Calvin SAO is known for bringing new and upcoming artists into the community in order to support and promote their work. However, while perhaps still in the earlier stages, Calvin has also started to become a spawning point from which bands can originate. James Li and Johnson Cochran, both of whom graduated in 2016 and were roommates during their sophomore year, formed the bands Liance (Li) and Parlor Voice (Cochran) during their time at Calvin, and have since gone on to attempt to work in the professional music industry.
Li and Cochran bonded early on in their time at Calvin over their passion for listening to and creating music. “We were actually in a band together for a minute, and then we kind of decided we wanted to take things our own separate directions,” said Cochran. “So, we both started our own bands around the same time in the basement of our dorm — at which point the only other place we actually played was open mics at the Cave Cafe. Both being songwriters and wanting to record, we really helped each other out and were involved in each other’s work. I had some equipment and we would go record down in the storage basement, because our RD really supported us and gave us that space.”

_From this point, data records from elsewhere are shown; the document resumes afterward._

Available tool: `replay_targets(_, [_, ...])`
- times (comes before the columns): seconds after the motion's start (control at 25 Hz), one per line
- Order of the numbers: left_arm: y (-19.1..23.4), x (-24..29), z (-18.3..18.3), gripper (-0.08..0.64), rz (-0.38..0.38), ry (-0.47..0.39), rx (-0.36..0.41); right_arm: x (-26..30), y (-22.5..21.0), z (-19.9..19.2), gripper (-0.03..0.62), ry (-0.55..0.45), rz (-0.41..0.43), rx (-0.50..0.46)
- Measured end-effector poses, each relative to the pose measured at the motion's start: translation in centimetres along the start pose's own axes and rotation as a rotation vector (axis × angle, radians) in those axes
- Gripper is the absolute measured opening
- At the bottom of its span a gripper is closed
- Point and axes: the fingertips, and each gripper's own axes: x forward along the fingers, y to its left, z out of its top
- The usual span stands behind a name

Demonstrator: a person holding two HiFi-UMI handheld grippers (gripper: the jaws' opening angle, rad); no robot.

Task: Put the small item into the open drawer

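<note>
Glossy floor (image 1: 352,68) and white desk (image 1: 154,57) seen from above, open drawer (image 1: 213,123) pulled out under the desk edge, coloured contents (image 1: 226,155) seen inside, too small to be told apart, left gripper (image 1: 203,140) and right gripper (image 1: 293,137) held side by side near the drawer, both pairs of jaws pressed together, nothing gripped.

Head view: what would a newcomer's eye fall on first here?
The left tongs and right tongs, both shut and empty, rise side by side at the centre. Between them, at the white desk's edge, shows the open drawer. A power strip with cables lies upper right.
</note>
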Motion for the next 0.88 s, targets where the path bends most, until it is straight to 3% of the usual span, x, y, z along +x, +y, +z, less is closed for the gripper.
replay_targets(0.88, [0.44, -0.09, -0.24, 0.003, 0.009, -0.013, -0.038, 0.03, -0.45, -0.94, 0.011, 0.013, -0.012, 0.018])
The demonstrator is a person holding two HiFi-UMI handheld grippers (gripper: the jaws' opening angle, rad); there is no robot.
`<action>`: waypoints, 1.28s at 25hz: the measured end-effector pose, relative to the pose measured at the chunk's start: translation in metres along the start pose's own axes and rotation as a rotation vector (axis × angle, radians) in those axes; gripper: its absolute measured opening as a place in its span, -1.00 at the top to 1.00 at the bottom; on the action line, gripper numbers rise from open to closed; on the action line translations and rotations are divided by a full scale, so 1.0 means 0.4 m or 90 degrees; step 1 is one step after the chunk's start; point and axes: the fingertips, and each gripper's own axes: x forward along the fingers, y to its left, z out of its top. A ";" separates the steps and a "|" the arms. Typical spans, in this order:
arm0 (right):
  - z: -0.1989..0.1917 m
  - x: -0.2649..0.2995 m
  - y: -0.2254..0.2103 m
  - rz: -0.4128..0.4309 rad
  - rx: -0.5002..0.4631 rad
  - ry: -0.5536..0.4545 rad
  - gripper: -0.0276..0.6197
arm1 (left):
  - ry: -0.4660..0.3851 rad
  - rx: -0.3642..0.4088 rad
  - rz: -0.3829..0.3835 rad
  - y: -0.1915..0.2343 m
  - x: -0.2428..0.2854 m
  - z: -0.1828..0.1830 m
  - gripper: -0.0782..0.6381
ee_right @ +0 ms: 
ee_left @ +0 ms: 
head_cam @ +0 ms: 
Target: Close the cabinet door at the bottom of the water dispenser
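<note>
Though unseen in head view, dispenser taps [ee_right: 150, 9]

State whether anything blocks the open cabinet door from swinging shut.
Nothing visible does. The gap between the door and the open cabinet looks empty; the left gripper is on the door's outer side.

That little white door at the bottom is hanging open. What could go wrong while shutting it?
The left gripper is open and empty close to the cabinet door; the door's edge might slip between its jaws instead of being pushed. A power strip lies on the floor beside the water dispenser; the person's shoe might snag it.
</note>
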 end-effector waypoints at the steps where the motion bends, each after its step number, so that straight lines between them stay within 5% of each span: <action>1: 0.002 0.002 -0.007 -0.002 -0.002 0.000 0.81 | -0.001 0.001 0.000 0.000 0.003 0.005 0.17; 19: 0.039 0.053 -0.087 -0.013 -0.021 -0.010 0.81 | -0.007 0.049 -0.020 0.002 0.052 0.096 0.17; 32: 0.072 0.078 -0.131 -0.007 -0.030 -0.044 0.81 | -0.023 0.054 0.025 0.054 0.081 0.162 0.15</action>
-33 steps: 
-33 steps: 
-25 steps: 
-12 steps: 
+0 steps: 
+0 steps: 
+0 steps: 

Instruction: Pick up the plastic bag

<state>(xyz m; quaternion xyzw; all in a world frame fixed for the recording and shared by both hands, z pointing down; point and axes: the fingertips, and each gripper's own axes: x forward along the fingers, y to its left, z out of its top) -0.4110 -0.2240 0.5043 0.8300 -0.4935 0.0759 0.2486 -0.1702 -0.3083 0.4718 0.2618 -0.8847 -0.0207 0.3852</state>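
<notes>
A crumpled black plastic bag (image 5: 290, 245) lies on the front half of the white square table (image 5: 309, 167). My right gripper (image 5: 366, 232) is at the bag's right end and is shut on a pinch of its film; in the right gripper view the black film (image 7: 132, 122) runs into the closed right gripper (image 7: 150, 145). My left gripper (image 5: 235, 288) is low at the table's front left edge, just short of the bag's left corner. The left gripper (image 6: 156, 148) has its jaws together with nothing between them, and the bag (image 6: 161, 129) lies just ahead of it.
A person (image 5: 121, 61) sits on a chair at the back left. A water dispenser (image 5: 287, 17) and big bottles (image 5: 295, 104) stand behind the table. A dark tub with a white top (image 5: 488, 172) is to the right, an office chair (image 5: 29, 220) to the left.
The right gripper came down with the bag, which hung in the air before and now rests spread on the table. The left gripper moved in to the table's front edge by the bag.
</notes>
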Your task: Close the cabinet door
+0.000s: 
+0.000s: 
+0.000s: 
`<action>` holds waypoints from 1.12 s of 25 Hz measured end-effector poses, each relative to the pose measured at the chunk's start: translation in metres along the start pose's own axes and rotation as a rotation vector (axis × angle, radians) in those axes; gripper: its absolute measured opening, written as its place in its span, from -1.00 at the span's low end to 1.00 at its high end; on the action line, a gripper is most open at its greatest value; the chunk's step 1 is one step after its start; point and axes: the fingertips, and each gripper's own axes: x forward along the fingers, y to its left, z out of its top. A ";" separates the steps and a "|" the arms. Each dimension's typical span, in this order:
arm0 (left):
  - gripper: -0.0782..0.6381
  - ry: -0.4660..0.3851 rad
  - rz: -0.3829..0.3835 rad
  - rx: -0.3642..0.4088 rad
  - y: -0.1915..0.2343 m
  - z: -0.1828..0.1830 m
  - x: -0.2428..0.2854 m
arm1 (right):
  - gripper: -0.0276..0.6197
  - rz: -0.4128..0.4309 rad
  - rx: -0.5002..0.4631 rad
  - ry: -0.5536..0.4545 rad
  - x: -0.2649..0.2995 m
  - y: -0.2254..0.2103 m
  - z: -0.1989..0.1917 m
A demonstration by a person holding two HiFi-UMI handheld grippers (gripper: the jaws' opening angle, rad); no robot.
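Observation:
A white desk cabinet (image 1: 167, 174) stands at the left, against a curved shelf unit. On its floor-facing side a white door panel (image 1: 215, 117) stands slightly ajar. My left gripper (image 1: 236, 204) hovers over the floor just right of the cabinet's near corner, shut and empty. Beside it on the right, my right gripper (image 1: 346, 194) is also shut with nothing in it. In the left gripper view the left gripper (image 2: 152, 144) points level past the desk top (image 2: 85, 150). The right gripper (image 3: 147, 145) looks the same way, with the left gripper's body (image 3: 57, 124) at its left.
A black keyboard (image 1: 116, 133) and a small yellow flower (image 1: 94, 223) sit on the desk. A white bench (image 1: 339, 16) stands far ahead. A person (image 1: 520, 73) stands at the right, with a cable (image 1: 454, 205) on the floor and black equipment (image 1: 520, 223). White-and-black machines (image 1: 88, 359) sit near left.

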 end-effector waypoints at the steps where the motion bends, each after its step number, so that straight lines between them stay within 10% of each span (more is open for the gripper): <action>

“We influenced each other’s listening habits a lot,” Li said. “We got obsessed with the same bands at the same time — Nirvana, The National and Neutral Milk Hotel, and managed to see many of them live (not Nirvana though). There’s a song about our friendship that I wrote which culminates at a Neutral Milk Hotel show. It’s named “Mt. Vernon OH,” after Johnson’s hometown.”
Both Li and Cochran were heavily involved in the music community at Calvin during the early stages of their bands. Working for SAO during concerts and running the Cave Cafe provided space and an audience for the bands to perform and try out new songs. It was during Li and Cochran’s junior year that they began to branch out to the Grand Rapids community
“For a long time my musical perspective was limited to campus, until I went to Lamp Light 2014,” said Li. “Lamp Light was my first introduction to Eastown, house shows and DIY culture. It was probably the best weekend of my life — I hadn’t felt such a warm or generous community of creatives before. It made me realize that there was nothing stopping me from recording or playing at my friend’s basements as well.”
While Li and Cochran are certainly dedicated to their music and work, neither of them consider themselves to be ‘professional musicians.’ Cochran said, “There was an emphasis on the idea that you contribute to a community and it gives back to you. It’s a very reciprocal community and we both gravitated towards that. That’s what we wanted to get into, not the music business per se. As we get more into our careers we’re starting to deal more with things like how record labels work, how does one pitch an album to a magazine, etc.”
“Ideally capitalism should have very little to do with art, but I’ve accepted that it’s likely that I will never be able to make a living through music alone. However — and this is certainly something that I’ve picked up from Calvin — I believe that music is a vocation and not a profession. Being a musician is a posturing towards the world. It’s a way of experiencing and processing life,” said Li.
While still being heavily involved in each other’s works, Liance and Parlor Voice have each gone their own separate ways and taken on their own musical style. “Lyrically, my art is very inspired by my heritage,” said Cochran, who takes inspiration from bands such as Guided by Voices, The National, Sun Kil Moon and Cloud Nothings. “I grew up in Atlanta with a family of southern white people who have a complicated and difficult history to reckon. A lot of my art is reaching back into the past and sort of exploring and reconciling.”
Li describes his music as being “a very high context and literal style, using my memories to find the universal in the mundane. The project’s more or less become a way of self-documentary. Not that I find my life particularly interesting, but I enjoy distilling experiences into pop songs and learning the ways that memory can affect identity.”
Li and Cochran’s passion for music is evident in Liance and Parlor Voice’s work. “Even though I probably don’t register on anybody’s radar, I’ve made a lot of friends doing this,” said Li. “I’ve played a lot of good shows and I’m always motivated by making the next album. And while I’ve recently moved countries, and will move again this year, music is something that I can take with me. It’s constant work, but it’s work that’s meaningful and continuously rewarding.”
Parlor Voice is playing a show at The Workshop in Grand Rapids on March 27 with band Room & Board. Both bands are extremely grateful for having made it this far into the business. “We’re definitely aware that the music community needs people to give, to contribute time and energy,” said Cochran, “because in the end James and I believe very deeply the power of music and using music as a lifestyle.”
Li also said, “Although there are plenty of disappointments, being able to make an album or play a show and say ‘Hey, I did that because I wanted to do it,’ is an incredible statement of self-determination.”